From the records that follow, return exactly the lines beginning at the one that contains "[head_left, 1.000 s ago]" and ending at the one that contains "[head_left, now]", pictures left out.
*** Begin section ***
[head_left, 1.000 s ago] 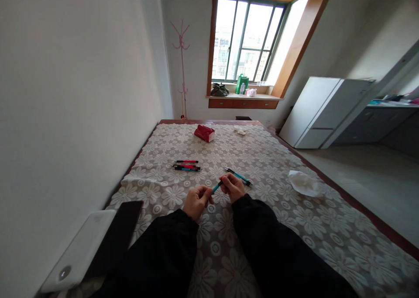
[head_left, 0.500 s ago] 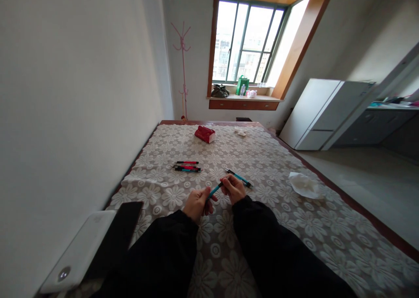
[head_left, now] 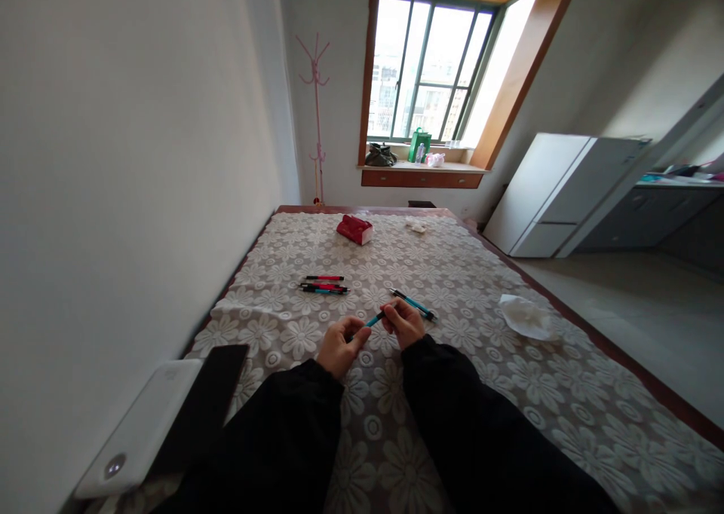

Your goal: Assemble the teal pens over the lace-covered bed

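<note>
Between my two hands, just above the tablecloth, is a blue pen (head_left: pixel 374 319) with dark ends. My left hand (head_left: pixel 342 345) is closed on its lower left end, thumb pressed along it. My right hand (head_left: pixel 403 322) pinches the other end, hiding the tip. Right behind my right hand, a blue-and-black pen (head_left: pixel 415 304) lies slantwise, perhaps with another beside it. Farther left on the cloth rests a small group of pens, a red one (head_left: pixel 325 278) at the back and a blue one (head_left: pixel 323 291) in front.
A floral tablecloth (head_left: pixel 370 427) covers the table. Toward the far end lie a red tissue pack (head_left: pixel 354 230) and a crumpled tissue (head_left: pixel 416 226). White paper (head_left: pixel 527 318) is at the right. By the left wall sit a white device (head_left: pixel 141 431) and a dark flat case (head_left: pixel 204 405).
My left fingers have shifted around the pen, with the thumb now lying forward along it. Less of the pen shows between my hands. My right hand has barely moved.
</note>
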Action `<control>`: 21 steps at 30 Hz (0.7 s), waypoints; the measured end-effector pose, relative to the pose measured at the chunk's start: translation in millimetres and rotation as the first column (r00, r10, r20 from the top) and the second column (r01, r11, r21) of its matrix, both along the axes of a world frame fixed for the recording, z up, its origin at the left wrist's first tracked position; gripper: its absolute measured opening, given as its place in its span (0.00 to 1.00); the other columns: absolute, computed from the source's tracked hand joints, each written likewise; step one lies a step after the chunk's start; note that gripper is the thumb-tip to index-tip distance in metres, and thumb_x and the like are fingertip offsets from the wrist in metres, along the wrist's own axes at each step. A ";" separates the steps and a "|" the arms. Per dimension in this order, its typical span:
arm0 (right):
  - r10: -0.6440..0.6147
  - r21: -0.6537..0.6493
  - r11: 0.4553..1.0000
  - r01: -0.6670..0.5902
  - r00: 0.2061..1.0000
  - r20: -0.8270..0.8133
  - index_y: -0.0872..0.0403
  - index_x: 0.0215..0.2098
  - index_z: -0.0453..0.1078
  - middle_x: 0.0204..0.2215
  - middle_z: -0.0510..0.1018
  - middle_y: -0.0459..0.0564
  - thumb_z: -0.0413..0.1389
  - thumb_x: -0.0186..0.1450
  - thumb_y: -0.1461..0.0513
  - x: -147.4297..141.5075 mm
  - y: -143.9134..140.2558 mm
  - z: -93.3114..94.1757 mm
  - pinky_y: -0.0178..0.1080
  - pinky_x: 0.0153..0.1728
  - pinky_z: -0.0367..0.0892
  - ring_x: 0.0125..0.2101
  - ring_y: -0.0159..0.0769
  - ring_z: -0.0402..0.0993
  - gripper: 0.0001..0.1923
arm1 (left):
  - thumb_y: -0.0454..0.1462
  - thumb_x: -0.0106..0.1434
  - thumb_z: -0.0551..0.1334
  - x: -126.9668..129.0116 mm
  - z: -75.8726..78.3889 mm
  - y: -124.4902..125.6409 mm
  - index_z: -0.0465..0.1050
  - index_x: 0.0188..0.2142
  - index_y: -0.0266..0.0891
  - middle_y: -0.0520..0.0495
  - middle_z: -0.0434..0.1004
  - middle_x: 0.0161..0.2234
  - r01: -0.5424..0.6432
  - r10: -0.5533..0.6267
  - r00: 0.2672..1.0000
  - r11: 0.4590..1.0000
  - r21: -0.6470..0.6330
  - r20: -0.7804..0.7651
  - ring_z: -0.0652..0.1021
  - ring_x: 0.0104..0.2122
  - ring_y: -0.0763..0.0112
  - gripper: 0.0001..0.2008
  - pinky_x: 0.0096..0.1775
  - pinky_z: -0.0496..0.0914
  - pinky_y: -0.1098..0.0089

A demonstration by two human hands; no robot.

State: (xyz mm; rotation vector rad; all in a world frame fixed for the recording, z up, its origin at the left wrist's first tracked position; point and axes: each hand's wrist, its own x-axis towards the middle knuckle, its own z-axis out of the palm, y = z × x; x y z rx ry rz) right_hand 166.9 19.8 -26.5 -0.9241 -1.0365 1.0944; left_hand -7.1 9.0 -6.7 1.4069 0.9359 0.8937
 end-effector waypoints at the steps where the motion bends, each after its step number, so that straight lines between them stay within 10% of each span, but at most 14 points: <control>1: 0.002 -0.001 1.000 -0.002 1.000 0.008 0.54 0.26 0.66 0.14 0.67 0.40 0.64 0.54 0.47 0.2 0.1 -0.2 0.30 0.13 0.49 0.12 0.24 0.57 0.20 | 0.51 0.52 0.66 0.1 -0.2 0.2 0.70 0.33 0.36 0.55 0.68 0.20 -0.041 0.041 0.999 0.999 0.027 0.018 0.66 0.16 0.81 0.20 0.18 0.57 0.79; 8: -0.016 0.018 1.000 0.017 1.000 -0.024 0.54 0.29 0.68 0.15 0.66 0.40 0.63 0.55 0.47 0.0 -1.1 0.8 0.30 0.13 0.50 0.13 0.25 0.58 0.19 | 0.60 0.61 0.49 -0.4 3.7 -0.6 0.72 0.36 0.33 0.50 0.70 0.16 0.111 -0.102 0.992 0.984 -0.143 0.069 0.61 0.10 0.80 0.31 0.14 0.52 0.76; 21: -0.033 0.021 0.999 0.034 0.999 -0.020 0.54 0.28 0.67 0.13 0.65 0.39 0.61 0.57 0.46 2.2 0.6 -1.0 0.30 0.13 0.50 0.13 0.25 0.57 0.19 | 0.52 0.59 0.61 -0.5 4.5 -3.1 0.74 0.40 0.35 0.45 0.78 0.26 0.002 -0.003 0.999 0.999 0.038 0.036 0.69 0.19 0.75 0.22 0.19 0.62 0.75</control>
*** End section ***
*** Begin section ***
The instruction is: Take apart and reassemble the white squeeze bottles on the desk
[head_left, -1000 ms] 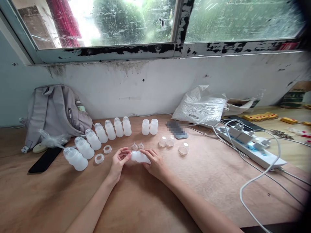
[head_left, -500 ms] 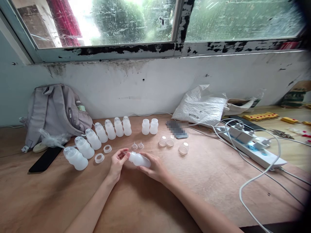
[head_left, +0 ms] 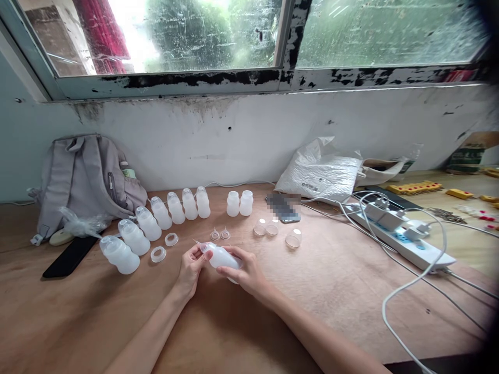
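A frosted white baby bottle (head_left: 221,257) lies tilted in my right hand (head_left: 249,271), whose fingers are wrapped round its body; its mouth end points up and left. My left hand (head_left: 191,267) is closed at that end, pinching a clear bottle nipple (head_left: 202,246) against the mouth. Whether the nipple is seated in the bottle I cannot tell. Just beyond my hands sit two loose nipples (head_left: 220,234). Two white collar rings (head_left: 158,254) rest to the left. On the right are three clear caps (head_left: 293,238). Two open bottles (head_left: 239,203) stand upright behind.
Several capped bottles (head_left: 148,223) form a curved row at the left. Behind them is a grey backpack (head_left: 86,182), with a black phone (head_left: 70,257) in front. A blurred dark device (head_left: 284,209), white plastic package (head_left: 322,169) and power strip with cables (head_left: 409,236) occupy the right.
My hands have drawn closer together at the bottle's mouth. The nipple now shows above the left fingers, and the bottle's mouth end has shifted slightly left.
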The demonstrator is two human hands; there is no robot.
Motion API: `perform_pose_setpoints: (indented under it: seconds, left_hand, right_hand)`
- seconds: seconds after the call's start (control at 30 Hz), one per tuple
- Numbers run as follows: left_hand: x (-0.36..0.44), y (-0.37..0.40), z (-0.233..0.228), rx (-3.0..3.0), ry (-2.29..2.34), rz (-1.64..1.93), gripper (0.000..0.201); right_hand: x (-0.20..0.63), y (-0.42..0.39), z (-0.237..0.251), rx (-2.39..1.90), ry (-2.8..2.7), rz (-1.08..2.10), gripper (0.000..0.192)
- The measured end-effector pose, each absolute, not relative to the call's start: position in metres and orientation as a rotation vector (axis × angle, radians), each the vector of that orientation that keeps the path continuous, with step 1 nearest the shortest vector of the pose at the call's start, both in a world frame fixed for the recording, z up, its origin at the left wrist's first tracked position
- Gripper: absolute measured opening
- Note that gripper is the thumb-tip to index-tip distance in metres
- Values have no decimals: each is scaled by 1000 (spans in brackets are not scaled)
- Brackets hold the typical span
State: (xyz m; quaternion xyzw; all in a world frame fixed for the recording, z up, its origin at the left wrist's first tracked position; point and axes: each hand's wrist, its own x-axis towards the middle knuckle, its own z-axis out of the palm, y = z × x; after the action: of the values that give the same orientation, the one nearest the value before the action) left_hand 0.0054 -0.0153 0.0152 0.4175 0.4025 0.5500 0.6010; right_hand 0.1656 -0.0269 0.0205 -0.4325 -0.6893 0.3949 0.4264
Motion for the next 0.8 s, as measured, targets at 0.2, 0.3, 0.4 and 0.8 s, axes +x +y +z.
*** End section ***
Written solution:
[head_left, 1.000 s ago] 
[head_left, 0.500 s ago] 
[head_left, now] 

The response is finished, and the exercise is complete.